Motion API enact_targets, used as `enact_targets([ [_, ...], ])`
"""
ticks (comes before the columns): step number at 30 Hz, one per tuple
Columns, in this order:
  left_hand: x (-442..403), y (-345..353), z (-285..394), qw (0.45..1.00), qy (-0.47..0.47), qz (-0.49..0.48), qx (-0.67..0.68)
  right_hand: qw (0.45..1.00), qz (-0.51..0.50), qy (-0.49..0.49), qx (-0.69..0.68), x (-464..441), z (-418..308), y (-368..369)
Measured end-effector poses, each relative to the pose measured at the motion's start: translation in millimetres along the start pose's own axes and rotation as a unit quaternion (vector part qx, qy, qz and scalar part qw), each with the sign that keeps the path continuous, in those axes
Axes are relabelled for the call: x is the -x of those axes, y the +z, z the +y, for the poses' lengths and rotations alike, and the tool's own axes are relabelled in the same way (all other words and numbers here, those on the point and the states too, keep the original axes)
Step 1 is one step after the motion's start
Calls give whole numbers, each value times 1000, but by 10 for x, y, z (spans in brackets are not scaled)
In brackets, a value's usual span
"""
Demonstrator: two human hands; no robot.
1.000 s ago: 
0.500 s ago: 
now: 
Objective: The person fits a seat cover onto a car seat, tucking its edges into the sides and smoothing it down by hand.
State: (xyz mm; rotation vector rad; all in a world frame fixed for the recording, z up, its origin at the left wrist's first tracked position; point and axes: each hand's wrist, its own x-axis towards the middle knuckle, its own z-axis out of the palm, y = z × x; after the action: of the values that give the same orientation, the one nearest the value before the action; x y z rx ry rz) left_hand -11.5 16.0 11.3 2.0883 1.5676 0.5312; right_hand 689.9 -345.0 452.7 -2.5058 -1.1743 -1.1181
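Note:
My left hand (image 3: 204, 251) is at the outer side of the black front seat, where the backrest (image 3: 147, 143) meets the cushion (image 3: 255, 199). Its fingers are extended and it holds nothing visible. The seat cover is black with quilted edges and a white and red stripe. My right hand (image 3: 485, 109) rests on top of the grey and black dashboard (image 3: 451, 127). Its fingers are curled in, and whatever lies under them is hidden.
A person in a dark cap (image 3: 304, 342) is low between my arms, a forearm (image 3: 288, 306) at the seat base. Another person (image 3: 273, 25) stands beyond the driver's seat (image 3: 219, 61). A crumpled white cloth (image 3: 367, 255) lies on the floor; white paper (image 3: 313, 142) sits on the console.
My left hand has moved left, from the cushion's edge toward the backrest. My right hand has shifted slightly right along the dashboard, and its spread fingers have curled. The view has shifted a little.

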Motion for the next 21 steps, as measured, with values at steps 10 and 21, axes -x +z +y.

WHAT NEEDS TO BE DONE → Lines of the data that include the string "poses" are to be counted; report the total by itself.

THE COMPLETED TASK → 2